A patch for this RFC is available at https://github.com/php/php-src/pull/1095.
The patch introduces basic infrastructure for this change, replaces E_PARSE
with ParseException
and a number of E_ERROR
and E_RECOVERABLE_ERROR
with EngineException
.
To simplify porting to exceptions it is possible to throw engine exceptions by passing an additional E_EXCEPTION
flag to zend_error
(instead of using zend_throw_exception
). To free unfetched operands in the VM the FREE_UNFETCHED_OPn
pseudo-macros are introduced. An example of the necessary change to port a fatal error to an exception:
- zend_error_noreturn(E_ERROR, "Cannot pass parameter %d by reference", opline->op2.num); + zend_error(E_EXCEPTION | E_ERROR, "Cannot pass parameter %d by reference", opline->op2.num); + FREE_UNFETCHED_OP1(); + HANDLE_EXCEPTION();
The current patch continues using “Recoverable fatal error” messages even for errors that are not recoverable anymore in the previous sense of the word.
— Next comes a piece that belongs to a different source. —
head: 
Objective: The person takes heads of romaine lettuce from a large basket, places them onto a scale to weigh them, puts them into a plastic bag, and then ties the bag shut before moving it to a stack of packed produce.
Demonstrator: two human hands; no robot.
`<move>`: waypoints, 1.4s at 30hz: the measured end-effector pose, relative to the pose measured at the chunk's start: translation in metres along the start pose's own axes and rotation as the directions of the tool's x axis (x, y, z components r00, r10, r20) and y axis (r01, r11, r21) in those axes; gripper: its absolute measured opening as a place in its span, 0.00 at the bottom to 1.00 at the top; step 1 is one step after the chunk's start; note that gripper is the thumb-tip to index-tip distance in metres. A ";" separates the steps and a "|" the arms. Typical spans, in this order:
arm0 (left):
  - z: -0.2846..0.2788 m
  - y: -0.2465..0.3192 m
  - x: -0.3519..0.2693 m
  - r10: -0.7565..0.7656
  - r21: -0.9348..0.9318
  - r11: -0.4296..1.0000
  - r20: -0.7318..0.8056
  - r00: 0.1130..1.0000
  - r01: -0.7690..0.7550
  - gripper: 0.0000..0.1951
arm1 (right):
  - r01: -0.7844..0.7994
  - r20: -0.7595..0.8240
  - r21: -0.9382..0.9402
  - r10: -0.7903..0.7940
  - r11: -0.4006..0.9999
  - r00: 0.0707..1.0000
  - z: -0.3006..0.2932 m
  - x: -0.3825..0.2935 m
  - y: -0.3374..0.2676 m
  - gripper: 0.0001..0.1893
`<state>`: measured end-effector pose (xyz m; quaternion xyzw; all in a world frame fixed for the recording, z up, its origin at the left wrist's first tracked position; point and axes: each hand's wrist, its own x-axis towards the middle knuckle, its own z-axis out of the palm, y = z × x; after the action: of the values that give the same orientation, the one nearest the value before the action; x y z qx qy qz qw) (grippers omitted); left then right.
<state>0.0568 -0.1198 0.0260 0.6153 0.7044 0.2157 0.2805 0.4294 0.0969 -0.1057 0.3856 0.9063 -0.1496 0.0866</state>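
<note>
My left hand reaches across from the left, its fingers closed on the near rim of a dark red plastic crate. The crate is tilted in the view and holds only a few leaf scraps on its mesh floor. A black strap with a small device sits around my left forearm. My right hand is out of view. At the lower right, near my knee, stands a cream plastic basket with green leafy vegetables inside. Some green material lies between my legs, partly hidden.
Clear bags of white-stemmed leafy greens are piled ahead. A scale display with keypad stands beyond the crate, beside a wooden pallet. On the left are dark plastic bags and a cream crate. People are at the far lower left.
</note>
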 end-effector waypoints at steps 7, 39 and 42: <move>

These messages will be adjusted afterwards. (The patch tries to separate important functional changes from cosmetic tweaks.)
The primary vote decides if the proposal as outlined in the RFC is accepted and requires a 2/3 majority.
The secondary vote decides whether or not a BaseException
based hierarchy should be introduced, as described in the Hierarchy section of the proposal. Whichever option has more votes wins.
Voting started on 2015-02-23 and ends on 2015-03-08.